According to the 2014 stats, Karnataka had a total of 406 tigers across its five tiger reserves while Uttarakhand had 340 — 215 at Corbett, 16 at Rajaji, and 109 at various forest divisions.
The tiger population in any reserve or state is estimated in terms of range with an upper limit and a lower limit, and the best estimate. For instance, at the All India Tiger Estimation 2014, Corbett’s figure of 215 was drawn from an upper limit of 261 and a lower limit of 169.
The Wildlife Institute of India (WII) in 2015 reported at least 163 tigers in Corbett, based on camera traps. The then forest minister, Dinesh Agarwal, said there were 240 tigers at the reserve, with the difference between the lower limit and the best estimate being 77, reported HT.
An All India Estimation is carried out every four years using parallel surveys, scat analysis (used to understand diets for terrestrial carnivores), camera traps etc. to get an estimate of inhabitant tigers in the territory.
Phase IV monitoring is conducted annually through photographs to estimate the minimum number of tigers in a reserve. With the minimum number increasing to 208 in the latest round, experts expect the rough estimate at Corbett to be close to 280, with an upper limit crossing 300.
“The details of Phase IV estimation definitely give a hint that the tiger population estimates in 2018 will surprise everyone,” Amit Verma, deputy director, Corbett, told HT.
Rajaji Tiger Reserve, too, reported an increase of 18 tigers during the Phase IV monitoring, bringing the total to 34. The population in the six adjoining forest divisions in Ramnagar, Haldwani, Lansdowne, Terai East, Terai West and Terai Central, is also growing. Together, they report at least 190 tigers.
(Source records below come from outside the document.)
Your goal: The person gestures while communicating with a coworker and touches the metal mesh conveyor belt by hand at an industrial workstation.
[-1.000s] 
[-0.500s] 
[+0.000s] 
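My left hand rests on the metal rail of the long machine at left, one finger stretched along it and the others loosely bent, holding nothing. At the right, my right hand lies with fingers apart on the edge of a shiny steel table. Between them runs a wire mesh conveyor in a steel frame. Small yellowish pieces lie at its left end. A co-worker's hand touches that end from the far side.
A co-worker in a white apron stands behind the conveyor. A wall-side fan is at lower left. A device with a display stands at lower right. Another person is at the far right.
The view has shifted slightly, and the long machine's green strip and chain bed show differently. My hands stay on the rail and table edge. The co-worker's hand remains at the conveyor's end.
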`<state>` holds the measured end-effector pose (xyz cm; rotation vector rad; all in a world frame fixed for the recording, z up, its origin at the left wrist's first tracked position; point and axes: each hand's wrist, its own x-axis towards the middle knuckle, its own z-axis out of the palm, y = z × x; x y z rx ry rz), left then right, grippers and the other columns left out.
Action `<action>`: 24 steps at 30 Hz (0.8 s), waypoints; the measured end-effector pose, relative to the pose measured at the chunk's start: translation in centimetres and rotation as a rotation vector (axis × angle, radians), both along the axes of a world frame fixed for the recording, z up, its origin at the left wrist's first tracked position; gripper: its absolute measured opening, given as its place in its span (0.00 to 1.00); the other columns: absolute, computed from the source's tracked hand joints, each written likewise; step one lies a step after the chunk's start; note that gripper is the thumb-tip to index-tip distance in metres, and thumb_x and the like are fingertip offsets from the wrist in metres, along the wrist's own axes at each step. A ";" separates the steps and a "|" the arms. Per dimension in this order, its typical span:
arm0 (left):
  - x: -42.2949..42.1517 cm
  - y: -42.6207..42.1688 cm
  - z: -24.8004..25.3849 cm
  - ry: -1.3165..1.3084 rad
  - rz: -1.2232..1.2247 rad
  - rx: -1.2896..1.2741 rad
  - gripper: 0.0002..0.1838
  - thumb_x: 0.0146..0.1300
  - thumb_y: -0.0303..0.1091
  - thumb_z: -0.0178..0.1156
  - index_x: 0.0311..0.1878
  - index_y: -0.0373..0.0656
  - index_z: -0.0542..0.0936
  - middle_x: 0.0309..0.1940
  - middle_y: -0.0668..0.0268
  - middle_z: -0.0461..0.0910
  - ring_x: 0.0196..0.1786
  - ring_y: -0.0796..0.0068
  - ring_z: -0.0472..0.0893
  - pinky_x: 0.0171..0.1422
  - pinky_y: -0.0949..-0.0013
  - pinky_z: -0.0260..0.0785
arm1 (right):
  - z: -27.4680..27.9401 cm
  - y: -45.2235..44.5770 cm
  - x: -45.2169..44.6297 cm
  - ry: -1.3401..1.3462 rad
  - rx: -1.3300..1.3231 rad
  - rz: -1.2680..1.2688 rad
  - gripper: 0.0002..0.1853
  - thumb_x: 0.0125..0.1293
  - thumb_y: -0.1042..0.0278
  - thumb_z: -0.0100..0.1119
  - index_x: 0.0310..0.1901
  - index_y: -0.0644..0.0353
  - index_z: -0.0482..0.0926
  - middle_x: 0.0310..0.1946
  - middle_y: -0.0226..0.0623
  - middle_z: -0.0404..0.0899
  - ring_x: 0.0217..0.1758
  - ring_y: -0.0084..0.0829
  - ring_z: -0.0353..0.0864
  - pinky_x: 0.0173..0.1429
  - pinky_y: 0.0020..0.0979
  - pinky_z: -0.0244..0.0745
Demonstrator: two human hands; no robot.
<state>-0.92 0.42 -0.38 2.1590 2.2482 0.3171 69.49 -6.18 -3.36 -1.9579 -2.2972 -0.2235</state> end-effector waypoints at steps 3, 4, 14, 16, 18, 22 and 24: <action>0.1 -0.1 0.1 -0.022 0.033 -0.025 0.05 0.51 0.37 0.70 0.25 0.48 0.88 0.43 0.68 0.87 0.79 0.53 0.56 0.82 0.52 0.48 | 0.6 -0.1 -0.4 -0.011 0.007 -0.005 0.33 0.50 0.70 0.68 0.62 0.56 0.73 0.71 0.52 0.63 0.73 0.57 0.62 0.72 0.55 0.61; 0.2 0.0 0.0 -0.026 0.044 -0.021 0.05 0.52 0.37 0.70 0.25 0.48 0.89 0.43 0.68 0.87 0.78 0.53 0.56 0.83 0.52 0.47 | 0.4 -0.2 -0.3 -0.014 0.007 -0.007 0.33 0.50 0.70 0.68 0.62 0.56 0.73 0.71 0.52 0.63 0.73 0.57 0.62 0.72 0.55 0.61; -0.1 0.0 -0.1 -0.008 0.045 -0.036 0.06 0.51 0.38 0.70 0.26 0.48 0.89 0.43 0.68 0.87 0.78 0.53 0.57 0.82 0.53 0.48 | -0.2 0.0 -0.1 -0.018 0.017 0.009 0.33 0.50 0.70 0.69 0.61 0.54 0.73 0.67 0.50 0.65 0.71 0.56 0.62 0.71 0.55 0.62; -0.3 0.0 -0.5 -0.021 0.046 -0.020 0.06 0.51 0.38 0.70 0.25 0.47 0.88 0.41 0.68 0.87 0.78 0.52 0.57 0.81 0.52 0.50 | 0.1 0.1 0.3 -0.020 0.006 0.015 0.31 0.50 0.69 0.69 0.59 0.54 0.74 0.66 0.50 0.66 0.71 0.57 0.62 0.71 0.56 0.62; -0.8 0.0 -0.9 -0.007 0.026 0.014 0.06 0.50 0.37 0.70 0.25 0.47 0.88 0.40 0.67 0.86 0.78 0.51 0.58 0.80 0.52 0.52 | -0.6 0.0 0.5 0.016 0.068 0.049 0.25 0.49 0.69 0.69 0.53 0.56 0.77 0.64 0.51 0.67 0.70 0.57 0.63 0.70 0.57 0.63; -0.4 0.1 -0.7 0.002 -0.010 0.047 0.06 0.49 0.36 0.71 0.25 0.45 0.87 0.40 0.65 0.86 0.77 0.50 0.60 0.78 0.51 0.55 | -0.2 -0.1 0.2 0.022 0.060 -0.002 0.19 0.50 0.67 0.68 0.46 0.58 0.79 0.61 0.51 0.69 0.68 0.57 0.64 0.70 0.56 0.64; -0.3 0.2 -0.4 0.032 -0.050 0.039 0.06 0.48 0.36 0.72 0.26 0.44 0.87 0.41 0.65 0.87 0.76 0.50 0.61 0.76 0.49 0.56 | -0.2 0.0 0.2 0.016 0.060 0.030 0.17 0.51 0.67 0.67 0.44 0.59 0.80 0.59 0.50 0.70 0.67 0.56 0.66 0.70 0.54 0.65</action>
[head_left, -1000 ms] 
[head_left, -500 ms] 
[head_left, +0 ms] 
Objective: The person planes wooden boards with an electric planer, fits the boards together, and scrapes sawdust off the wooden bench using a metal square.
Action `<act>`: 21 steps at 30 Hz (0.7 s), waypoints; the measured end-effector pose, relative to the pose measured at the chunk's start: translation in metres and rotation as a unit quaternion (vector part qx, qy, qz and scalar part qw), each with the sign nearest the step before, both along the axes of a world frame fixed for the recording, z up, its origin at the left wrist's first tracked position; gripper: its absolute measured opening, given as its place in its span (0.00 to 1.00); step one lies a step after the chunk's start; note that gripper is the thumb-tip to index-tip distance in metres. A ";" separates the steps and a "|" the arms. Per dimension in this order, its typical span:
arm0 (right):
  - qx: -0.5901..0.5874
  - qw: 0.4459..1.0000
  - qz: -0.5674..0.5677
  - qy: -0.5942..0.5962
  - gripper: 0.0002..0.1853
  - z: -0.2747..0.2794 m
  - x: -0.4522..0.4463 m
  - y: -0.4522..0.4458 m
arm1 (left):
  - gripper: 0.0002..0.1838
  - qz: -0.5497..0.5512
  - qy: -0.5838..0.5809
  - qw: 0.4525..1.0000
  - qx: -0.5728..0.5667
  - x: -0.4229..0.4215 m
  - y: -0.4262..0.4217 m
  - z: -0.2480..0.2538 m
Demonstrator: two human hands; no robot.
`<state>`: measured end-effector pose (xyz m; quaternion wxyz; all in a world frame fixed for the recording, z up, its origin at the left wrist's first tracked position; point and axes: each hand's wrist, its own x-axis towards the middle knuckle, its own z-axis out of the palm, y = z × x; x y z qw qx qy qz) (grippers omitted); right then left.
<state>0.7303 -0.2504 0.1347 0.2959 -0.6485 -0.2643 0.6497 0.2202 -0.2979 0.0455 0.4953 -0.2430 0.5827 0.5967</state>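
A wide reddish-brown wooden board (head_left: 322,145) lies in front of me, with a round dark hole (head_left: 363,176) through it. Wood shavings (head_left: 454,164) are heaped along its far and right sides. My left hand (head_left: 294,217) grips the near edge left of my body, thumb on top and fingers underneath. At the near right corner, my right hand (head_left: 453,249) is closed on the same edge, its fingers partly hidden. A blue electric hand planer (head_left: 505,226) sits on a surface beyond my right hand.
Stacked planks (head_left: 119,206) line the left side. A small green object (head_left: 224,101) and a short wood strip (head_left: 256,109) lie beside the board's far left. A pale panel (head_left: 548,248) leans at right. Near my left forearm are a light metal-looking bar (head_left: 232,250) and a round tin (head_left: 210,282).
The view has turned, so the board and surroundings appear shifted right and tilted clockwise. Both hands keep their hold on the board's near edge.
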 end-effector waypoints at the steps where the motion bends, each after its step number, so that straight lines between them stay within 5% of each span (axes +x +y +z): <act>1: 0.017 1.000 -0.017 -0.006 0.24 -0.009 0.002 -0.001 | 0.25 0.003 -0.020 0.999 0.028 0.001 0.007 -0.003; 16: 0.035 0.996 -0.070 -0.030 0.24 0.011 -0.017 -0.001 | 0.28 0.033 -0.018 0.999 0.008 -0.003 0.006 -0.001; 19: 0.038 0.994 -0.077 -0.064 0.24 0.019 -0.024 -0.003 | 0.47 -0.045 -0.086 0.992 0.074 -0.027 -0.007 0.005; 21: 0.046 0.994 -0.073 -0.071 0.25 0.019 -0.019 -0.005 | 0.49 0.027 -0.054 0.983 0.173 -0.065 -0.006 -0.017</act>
The tiger population shouldn’t be the base of any inter-state competition, shares the former chief wildlife warden, Srikant Chandola. “There’s no competition between states as such, but based on the recent figures, I believe that Uttarakhand will at least report 400 tigers in the upcoming estimation,” he told the publication.
They believe that their hard work is paying off. “Uttarakhand is blessed to have a healthy tiger habitat, but our field staff’s work towards conserving the striped cats has paid off.” Digvijay Singh Khati, chief wildlife warden, Uttarakhand.